Do you remember lying on the grass and gazing up at the clouds when you were a child? You just watched the world go by without judging whether your experience or thoughts were good or bad. Meditation is a seated form of daydreaming (or you could lie down). To begin, take a few moments to move and stretch your body, loosening up tight areas like the shoulders and lower back. Next, find a quiet area and a supportive chair. Sit with your feet planted firmly on the floor, hip-width apart, with the knees directly over the ankles. Sit up tall and let your hands lie gently in your lap. Close your eyes and start paying attention to your breath. Try saying to yourself, “I am breathing in” on the inhale and “I am breathing out” on the exhale. As thoughts come up (and they will), just notice them like the clouds passing by and return to your breathing. At first, try this for about five minutes.

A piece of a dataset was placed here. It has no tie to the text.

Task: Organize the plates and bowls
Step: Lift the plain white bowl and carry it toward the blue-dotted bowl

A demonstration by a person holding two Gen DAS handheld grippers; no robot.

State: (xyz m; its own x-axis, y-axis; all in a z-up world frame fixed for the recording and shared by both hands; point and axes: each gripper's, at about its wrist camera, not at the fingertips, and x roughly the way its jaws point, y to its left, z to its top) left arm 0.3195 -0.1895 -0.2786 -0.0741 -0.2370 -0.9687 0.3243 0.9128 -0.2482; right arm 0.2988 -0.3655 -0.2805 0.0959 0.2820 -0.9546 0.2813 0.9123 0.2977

Remind yourself that this is a practice, and with practice comes progress. It won’t take long to notice that your breathing is deeper and more even, your heart rate has slowed and you feel calmer. You may not know it, but you have reduced your blood pressure and your body is no longer pumping out the same quantity of stress hormones. This practice is so simple you can do it almost anywhere and at almost any time.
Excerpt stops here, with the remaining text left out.